Lawyers for Donald Trump, Ivanka Trump and Donald Trump, Jr., on Monday formally asked to delay their court-ordered testimony before New York Attorney General Letitia James.
The three Trumps had been ordered by a lower court to comply with James' subpoenas and testify before her investigators by March 10; Monday's filing asks the state Supreme Court's Appellate Division to delay that testimony while they file a full appeal.
The filing asks the appellate court to find that the Trumps are the targets of "impermissible selective prosecution" by James, who has used strong language in warning publicly that she is turning the full strength of her office on a probe of the former president's business.
The filing, signed by Trump family lawyer Alan S. Futerfas, also says that it is improper for James' office to demand that the Trumps sit for depositions in her civil probe when her office is also working in tandem with the Manhattan DA's criminal probe.
Both arguments — the selective prosecution claim and the claim that whatever the Trumps say in deposition would be used against them in a criminal probe — had been made without success in a contentious February 17 hearing before Manhattan Supreme Court Justice Arthur Engoron.

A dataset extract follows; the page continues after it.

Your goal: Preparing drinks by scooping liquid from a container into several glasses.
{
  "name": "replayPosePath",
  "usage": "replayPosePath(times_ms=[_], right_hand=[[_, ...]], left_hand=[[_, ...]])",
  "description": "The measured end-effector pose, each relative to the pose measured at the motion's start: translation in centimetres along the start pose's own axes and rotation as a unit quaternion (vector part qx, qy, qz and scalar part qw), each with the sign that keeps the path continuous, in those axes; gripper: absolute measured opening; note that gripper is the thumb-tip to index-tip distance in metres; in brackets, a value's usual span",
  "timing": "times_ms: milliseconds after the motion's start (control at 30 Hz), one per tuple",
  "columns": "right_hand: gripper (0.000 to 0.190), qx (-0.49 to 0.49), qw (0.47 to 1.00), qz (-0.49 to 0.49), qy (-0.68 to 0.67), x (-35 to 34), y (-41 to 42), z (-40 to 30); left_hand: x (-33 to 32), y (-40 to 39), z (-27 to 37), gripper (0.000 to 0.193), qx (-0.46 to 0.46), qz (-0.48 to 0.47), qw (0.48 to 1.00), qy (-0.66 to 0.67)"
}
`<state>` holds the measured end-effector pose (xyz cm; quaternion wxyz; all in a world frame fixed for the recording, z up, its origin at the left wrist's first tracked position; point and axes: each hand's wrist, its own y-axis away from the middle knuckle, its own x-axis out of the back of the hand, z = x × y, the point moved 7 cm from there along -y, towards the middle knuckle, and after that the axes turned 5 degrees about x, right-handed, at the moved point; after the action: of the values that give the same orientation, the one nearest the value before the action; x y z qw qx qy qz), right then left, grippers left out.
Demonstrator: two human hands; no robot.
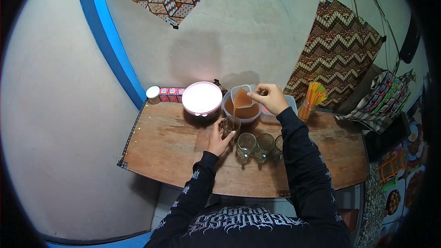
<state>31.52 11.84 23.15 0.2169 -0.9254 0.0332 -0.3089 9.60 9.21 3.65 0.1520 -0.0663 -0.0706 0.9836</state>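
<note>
My right hand grips a small clear plastic container and tilts it over a glass mug. Orange-brown liquid runs from its lip in a thin stream. Beneath it, my left hand holds the glass mug by its side, and the stream falls into its mouth. Behind the mug stands a round plastic tub, with the same brown liquid inside. Three more glass mugs, a left one, a middle one and a right one, stand nearer to me; my right sleeve partly covers the last.
On the wooden table stand a pink-rimmed tub with a white lid, red-and-blue boxes and a white-lidded jar. Right of the liquid lie a rectangular plastic container and a jar of colourful straws. Hanging sachets crowd the right side.
</note>
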Motion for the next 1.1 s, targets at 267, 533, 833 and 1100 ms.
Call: replayPosePath(times_ms=[267,533,833,1100], right_hand=[[0.039,0.001,1.0,-0.002,-0.001,0.0,0.0,-0.3],[0.039,-0.002,1.0,-0.005,0.02,0.0,-0.1,-0.7],[0.037,0.022,1.0,-0.004,0.007,-0.1,0.1,-1.4],[0.039,0.013,1.0,-0.014,0.021,0.2,0.0,-1.6]], left_hand=[[0.0,0.1,-0.2,0.07,0.004,0.005,1.0,0.007],[0.0,-0.1,-0.5,0.069,0.004,0.004,1.0,0.013],[0.1,0.0,-0.6,0.069,0.0,0.004,1.0,0.0],[-0.1,0.0,-0.4,0.069,0.002,0.006,1.0,0.002]])
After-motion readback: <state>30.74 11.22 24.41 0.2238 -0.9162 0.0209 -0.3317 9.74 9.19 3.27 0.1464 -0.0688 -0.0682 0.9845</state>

In seeking to have Engoron's decision reversed, and James' subpoenas be quashed, the lawyers are asking the appeals court to find that "New York's constitutional and statutory grand jury protections can be easily avoided, indeed eviscerated, if the same agency involved in the criminal investigation simply opens a 'civil' investigation into the very same matters," according to the filing.
Lawyers for Trump and a spokesperson for the AG's office did not immediately comment on the filing.
But James had promised on Friday that her investigation will not be slowed by the Trumps' efforts to delay or evade her subpoenas.
"While they have the right to seek a delay, they cannot deter us from following the facts and the law wherever they may lead," she wrote in a statement.
"Make no mistake: My office will continue to pursue this case without fear or favor because no one is above the law."